At one point an unthinkable Roman atrocity took the lives of many Galilean pilgrims who had come to worship in Jerusalem. Pilate, the Roman governor, ordered his men to murder some worshipers and then mingled their blood with the sacrifices they were offering. While the city was still reeling from that awful disaster, a tower fell in the nearby district of Siloam and instantly snuffed out eighteen more lives.
Asked about these back-to-back tragedies, Jesus said, "Do you suppose that these Galileans were worse sinners than all other Galileans, because they suffered such things? I tell you, no; but unless you repent you will all likewise perish. Or those eighteen on whom the tower in Siloam fell and killed them, do you think that they were worse sinners than all other men who dwelt in Jerusalem? I tell you, no; but unless you repent you will all likewise perish" (Luke 13:2-5).
Ignoring the normal rules of taste, tact, and diplomacy, Jesus in effect declared that all his listeners were sinners in need of redemption. Then, as now, that message was virtually guaranteed to offend many—perhaps most—of Jesus' audience.
Those with no sense of personal guilt—including the vast majority of religious leaders—were of course immediately offended. They were convinced they were good enough to merit God's favor. Who was this man to summon them to repentance? They turned away in angry unbelief.
The only ones not offended were those who already sensed their guilt and were crushed under the weight of its burden. Unhindered by indignation or self-righteousness, they could hear the hope implicit in Jesus' words. For them, the repeated phrase "unless you repent" pointed the way to redemption.
Elsewhere, Jesus made the promise of life and forgiveness explicit: "He who hears My word and believes in Him who sent Me has everlasting life, and shall not come into judgment, but has passed from death into life" (John 5:24). "My sheep hear My voice, and I know them, and they follow Me. And I give them eternal life, and they shall never perish; neither shall anyone snatch them out of My hand" (John 10:27-28).

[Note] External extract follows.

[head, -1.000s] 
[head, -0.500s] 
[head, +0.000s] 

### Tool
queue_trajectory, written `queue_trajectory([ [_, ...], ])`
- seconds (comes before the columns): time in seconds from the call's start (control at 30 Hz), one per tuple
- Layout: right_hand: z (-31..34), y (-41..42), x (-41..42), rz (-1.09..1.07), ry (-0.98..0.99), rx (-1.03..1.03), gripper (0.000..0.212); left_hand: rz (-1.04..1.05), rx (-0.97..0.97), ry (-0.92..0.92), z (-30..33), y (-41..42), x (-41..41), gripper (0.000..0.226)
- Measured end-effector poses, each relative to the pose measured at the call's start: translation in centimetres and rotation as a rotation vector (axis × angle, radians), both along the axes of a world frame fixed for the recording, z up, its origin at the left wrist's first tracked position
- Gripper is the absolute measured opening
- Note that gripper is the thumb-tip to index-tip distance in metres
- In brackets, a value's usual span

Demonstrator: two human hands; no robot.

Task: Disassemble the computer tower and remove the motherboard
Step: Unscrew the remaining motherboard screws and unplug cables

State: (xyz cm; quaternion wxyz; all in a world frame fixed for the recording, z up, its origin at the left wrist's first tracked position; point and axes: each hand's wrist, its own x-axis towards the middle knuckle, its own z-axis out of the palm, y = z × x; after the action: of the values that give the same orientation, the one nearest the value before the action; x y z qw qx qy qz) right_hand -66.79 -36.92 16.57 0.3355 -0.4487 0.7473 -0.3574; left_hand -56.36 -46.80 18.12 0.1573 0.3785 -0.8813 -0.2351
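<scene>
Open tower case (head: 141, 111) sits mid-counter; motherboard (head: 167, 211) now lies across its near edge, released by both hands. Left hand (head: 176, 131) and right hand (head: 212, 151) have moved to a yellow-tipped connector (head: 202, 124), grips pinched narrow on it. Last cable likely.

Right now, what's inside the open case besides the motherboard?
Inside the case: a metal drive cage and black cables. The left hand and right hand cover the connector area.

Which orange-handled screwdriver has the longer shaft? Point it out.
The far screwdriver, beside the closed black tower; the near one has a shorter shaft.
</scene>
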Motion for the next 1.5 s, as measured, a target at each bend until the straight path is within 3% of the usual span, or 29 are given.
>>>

That, of course, is the glorious message of the gospel, just as potent and just as relevant today as it was then. But the promise is for those who are weary of sin; those who hunger and thirst for righteousness (Matthew 5:6); those who come to Christ with repentant heartsCnot those who are convinced they are fundamentally good.
Proud people, including lots of religious people who call themselves Christians, don't really believe Christ's message at all. He said, "Those who are well have no need of a physician, but those who are sick. I did not come to call the righteous, but sinners, to repentance" (Mark 2:17).
So what would Jesus say to a pluralistic, tolerant, self-indulgent society like ours? I'm convinced his approach today would be the very same strategy we see in the New Testament. To smug, self-satisfied, arrogant sinners (including multitudes on church rolls) his words would sound harsh, shocking, provocative. But to "the poor in spirit" (Matthew 5:3)—those who are exhausted and spent by the ravages of sin; desperate for forgiveness and without any hope of atoning for their own sin—Jesus' call to repentant faith remains the very gateway to eternal life.
This is a particularly hard message in cultures like ours that elevate self-love, self-esteem, or self-righteousness, but Jesus was absolutely clear, and these words do still speak to us: "Everyone who exalts himself will be humbled, and he who humbles himself will be exalted" (Luke 18:14).
This article was posted, by The Washington Post, in the "On Faith" section of their website on Aug 14, 2009.